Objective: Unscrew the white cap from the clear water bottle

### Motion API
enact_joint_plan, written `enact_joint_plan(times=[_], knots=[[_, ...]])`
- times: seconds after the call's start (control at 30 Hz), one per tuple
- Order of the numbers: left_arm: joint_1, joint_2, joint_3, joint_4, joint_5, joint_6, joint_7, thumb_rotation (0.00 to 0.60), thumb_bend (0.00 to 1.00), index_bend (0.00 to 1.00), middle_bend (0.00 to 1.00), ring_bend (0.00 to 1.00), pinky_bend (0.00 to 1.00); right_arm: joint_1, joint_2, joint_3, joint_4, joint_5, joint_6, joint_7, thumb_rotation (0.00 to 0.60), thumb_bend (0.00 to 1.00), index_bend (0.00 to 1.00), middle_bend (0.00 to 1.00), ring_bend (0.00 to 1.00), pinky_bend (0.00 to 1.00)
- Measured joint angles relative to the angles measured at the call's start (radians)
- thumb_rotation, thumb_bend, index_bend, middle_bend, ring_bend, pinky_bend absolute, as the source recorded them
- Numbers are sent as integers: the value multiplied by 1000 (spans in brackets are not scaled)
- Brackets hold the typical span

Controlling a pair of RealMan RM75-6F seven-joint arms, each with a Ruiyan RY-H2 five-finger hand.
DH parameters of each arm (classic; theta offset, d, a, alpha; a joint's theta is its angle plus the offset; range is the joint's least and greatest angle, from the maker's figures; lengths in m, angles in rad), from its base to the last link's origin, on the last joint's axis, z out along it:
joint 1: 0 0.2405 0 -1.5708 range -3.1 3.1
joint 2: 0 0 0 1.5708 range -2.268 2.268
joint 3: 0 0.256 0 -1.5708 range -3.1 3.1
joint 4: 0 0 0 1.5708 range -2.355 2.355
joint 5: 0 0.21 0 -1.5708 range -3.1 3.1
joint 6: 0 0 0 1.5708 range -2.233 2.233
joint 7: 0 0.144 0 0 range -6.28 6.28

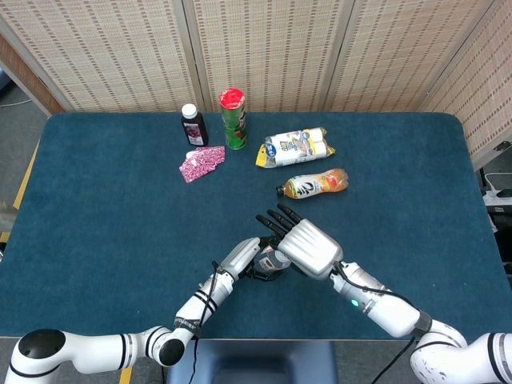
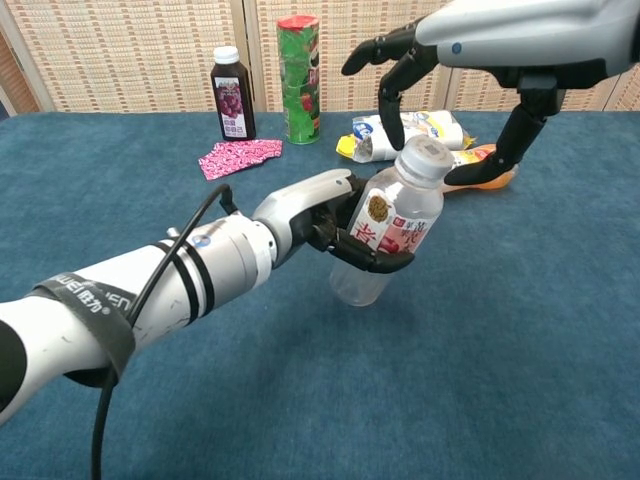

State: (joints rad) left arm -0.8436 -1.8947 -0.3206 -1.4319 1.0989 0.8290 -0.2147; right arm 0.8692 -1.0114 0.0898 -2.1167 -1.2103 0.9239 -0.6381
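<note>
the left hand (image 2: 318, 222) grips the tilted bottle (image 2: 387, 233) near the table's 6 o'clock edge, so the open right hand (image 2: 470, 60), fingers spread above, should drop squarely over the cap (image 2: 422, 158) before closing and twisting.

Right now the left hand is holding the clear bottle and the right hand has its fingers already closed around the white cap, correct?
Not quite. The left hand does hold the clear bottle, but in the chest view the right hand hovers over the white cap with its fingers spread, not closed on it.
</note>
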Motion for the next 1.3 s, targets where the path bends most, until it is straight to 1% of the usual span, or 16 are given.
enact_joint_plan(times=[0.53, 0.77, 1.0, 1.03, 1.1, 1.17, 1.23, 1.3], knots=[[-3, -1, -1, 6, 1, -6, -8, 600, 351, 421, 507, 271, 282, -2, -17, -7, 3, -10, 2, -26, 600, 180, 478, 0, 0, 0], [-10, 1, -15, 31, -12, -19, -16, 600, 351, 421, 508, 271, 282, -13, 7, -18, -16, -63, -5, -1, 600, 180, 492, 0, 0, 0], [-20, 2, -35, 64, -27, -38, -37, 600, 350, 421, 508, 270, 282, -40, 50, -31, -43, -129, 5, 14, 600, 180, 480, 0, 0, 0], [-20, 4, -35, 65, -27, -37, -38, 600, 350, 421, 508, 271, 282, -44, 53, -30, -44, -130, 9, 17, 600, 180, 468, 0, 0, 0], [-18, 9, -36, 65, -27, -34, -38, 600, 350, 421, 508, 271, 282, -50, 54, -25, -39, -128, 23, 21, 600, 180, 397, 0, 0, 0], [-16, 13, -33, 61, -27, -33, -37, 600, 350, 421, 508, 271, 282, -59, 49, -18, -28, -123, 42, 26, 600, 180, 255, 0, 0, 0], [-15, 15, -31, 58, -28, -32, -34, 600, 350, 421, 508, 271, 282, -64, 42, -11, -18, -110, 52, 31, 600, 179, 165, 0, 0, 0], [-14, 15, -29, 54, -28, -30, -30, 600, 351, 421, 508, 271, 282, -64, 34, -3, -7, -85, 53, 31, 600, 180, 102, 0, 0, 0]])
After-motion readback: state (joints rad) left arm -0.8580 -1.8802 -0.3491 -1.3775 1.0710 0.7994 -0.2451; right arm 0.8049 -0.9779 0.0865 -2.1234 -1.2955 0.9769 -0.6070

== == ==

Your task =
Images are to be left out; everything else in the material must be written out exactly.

Solution for this task =
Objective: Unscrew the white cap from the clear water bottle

### Motion API
enact_joint_plan, written `enact_joint_plan(times=[_], knots=[[_, ...]])`
- times: seconds after the call's start (control at 30 Hz), one per tuple
- Order of the numbers: left_arm: joint_1, joint_2, joint_3, joint_4, joint_5, joint_6, joint_7, thumb_rotation (0.00 to 0.60), thumb_bend (0.00 to 1.00), index_bend (0.00 to 1.00), middle_bend (0.00 to 1.00), ring_bend (0.00 to 1.00), pinky_bend (0.00 to 1.00); right_arm: joint_1, joint_2, joint_3, joint_4, joint_5, joint_6, joint_7, thumb_rotation (0.00 to 0.60), thumb_bend (0.00 to 1.00), index_bend (0.00 to 1.00), middle_bend (0.00 to 1.00), ring_bend (0.00 to 1.00), pinky_bend (0.00 to 1.00)
- Measured joint angles relative to the angles measured at the call's start (radians)
- thumb_rotation, thumb_bend, index_bend, middle_bend, ring_bend, pinky_bend absolute, as the source recorded them
- Numbers are sent as integers: the value multiplied by 1000 (spans in brackets are not scaled)
- Brackets hold the typical span

Controlling a pair of RealMan RM75-6F seven-joint arms, each with a Ruiyan RY-H2 five-finger hand.
DH parameters of each arm (classic; theta offset, d, a, alpha; a joint's theta is its angle plus the offset; range is the joint's least and greatest angle, from the maker's figures; lengths in m, angles in rad), from its base to the last link's origin, on the last joint's axis, z out along it:
joint 1: 0 0.2405 0 -1.5708 range -3.1 3.1
joint 2: 0 0 0 1.5708 range -2.268 2.268
joint 3: 0 0.256 0 -1.5708 range -3.1 3.1
joint 4: 0 0 0 1.5708 range -2.355 2.355
joint 5: 0 0.21 0 -1.5708 range -3.1 3.1
joint 6: 0 0 0 1.5708 range -2.233 2.233
joint 7: 0 0.144 0 0 range -6.28 6.28


State: (joints rad) left arm -0.8436 -1.8947 -0.3206 -1.4319 1.0989 0.8290 -0.2147; right arm 0.8692 -1.0114 0.0898 -2.1167 -1.2103 0.9239 -0.6381
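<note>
the left hand (image 2: 318, 222) grips the tilted bottle (image 2: 387, 233) near the table's 6 o'clock edge, so the open right hand (image 2: 470, 60), fingers spread above, should drop squarely over the cap (image 2: 422, 158) before closing and twisting.

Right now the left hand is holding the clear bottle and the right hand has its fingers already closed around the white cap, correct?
Not quite. The left hand does hold the clear bottle, but in the chest view the right hand hovers over the white cap with its fingers spread, not closed on it.
</note>
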Motion for the next 1.3 s, targets where the path bends most, until it is straight to 1% of the usual span, or 16 are given.
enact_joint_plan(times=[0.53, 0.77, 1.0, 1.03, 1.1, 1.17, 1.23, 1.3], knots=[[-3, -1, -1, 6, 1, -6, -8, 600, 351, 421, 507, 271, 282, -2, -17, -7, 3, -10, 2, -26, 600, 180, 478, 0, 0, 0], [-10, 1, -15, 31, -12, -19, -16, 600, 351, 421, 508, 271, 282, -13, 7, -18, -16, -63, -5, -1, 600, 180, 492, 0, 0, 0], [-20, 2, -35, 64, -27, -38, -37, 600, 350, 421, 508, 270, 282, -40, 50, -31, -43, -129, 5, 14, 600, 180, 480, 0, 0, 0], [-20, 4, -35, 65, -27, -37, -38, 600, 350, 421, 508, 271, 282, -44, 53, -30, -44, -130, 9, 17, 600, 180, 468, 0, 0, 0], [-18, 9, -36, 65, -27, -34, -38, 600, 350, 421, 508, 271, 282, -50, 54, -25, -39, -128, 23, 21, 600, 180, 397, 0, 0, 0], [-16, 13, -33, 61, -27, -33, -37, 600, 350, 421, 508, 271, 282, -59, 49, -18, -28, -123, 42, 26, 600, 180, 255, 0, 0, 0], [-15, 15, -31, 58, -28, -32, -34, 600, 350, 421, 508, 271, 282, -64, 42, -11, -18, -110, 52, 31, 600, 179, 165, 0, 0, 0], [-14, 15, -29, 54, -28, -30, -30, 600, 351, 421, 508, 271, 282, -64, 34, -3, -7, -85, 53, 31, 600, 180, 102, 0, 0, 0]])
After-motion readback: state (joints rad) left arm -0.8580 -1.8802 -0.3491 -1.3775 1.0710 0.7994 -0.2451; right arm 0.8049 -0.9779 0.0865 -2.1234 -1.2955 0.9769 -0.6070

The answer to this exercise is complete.